Task requirements: Would you repeat the listing below exactly, with no pictures in it?

☆ ☆ ☆

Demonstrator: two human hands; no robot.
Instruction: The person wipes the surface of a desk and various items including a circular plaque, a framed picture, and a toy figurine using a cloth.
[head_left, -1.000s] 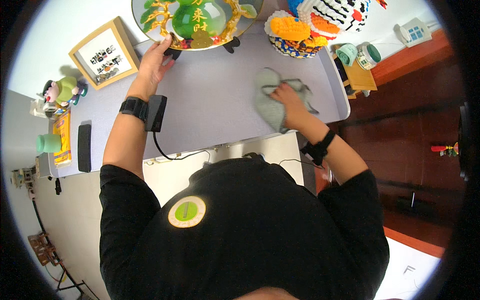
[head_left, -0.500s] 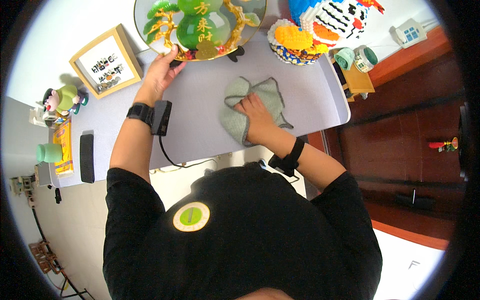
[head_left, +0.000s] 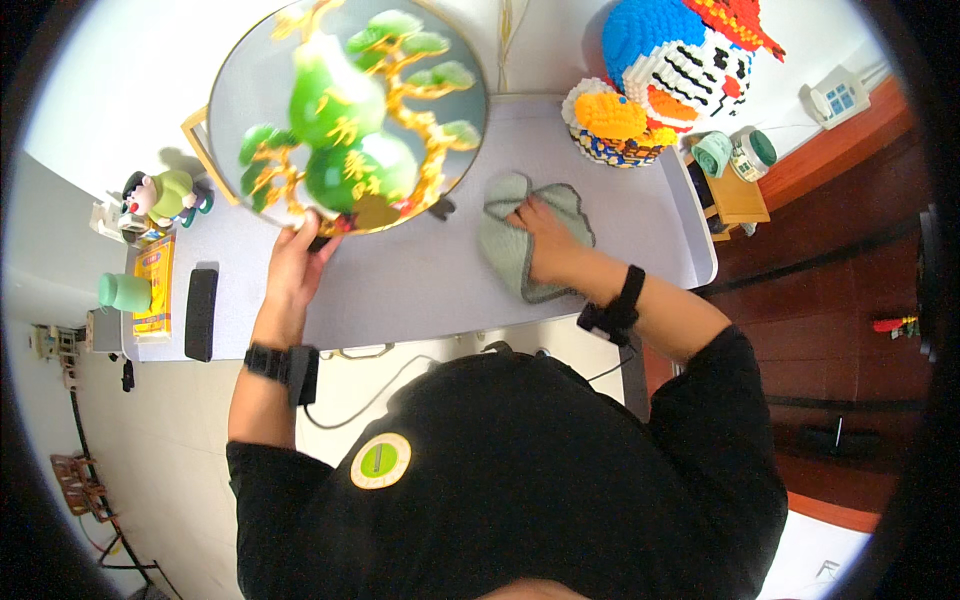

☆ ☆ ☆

Response to this task:
Demonstrator: two human hands; no robot.
Instruction: The person wipes the surface of a desk and various items including a circular plaque, a framed picture, and a toy figurine using a cloth.
[head_left, -1.000s] 
[head_left, -0.500s] 
[head_left, +0.000s] 

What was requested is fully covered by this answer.